Adnan Kahveci'den bir tespit

Çok önemli olduğu halde, ekseriyetle unutulan bir 'son soru' var: "Merhumu nasıl bilirdiniz" Bu soraya "İyi bilirdik" şeklinde cevap verilenlerin imtihanı kazanma ihtimali çok daha yüksektir.
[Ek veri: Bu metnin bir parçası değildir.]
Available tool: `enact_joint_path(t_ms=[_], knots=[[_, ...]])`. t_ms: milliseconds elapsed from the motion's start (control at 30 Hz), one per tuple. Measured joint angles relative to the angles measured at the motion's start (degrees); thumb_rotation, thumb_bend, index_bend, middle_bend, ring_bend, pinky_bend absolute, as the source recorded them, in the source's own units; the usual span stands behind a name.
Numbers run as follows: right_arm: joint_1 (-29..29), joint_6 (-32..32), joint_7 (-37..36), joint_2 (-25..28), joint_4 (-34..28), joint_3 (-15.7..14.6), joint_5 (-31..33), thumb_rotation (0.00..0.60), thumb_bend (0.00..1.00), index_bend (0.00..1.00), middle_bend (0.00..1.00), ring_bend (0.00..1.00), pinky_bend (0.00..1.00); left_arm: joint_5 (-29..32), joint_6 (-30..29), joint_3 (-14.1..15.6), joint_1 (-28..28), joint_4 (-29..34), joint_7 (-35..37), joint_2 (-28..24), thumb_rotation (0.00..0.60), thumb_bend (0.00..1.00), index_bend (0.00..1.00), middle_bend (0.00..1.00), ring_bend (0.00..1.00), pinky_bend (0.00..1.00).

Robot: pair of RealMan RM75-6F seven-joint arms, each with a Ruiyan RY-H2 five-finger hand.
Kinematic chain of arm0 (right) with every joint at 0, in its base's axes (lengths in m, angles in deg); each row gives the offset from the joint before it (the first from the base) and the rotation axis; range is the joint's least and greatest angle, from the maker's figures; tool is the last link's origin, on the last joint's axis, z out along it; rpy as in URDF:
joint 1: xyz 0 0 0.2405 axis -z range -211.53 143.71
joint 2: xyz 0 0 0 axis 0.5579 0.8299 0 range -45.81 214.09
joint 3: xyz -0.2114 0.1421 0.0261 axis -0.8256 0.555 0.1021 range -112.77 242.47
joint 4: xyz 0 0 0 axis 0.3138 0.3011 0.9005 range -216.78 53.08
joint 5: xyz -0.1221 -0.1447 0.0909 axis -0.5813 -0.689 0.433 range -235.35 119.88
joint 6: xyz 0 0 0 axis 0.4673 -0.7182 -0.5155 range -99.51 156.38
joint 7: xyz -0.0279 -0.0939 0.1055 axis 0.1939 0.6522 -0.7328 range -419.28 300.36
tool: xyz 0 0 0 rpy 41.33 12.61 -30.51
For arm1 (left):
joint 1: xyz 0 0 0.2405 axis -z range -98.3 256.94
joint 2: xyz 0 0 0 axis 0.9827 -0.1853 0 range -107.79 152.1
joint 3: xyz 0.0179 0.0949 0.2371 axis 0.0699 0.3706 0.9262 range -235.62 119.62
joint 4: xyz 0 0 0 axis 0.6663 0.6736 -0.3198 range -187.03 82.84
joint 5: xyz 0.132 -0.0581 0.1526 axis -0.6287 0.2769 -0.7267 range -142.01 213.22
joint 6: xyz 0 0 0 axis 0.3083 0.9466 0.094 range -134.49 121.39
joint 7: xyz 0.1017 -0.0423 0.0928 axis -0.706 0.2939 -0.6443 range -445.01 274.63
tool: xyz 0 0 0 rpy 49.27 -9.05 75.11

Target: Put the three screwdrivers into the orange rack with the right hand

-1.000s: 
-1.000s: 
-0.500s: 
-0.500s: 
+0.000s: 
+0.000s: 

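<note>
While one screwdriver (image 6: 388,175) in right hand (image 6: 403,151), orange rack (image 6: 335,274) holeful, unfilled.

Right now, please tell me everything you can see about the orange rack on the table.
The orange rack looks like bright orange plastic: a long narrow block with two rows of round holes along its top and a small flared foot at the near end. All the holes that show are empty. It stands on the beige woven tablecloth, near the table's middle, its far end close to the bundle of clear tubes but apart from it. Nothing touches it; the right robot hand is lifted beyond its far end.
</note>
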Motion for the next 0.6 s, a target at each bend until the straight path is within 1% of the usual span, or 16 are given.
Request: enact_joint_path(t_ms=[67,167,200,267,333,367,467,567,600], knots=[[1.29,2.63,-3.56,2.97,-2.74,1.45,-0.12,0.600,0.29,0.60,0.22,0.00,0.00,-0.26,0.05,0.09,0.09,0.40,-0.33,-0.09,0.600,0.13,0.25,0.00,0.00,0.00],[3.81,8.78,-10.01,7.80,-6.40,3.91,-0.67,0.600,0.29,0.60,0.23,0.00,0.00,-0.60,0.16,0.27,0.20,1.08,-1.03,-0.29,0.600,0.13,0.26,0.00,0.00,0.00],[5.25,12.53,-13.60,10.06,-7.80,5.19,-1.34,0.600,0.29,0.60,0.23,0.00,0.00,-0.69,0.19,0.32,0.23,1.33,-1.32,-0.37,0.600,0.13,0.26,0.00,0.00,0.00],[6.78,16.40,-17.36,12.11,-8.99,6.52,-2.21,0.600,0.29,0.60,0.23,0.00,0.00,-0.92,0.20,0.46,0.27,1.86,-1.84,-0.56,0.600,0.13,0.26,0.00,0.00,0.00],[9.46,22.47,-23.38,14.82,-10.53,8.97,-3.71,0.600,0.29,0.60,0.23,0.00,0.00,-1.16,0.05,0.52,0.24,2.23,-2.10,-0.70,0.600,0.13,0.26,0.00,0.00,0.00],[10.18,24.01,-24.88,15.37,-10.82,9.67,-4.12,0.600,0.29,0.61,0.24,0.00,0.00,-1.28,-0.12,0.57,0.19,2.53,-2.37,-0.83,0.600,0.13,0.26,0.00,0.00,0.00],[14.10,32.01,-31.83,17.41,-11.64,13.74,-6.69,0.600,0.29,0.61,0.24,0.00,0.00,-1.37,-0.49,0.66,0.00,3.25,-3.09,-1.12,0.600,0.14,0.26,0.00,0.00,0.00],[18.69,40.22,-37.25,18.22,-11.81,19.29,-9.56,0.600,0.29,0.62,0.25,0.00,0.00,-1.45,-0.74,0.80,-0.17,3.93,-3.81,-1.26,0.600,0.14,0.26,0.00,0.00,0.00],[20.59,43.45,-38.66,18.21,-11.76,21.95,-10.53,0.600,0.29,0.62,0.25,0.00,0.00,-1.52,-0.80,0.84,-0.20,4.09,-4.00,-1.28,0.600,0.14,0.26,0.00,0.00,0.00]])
Sosyal medyada ara sıra paylaşılan bir videoda, tartışmalı bir trafik kazasında vefat eden eski bakanlardan Adnan Kahveci bu soruyu hatırlatıyor ve "Başarının tanımı bence 'Merhumu nasıl bilirdiniz' sorusunda yatıyor" diyor. Gerçekten de öyle değil mi

1990 yılında TRT2'de yayınlanan "Bir Zamanın Birincileri" adlı programda konuşan merhum Adnan Kahveci, eğitim konusuna da dikkat çekmiş ve üniversite imtihanında (Kahveci, 1966'da İstanbul Ü, Fen Fakültesini birincilikle kazanmış) Türkiye birincisi olmasını şöyle anlatmış:

"Babam İstanbul'da hastanede yatıyordu. 1,5 ay İstanbul'da hastanede yattıktan sonra beraber trenle İstanbul'dan Samsun'a döndük. İstasyondan eve doğru babamla birlikte yürüyorduk. Eve yaklaşırken bir de baktık ki kapıda 5-6 kişi birikmiş. Benim içimden sanki büyük bir şey koptu. Çünkü babam memurdu ve bakkallara iki üç aylık birikmiş borcu vardı. 'Eyvah, alacaklılar kapıya yığıldı, şimdi ne yapacağız' dedim. Yani hayatımın en zor anıydı sanki.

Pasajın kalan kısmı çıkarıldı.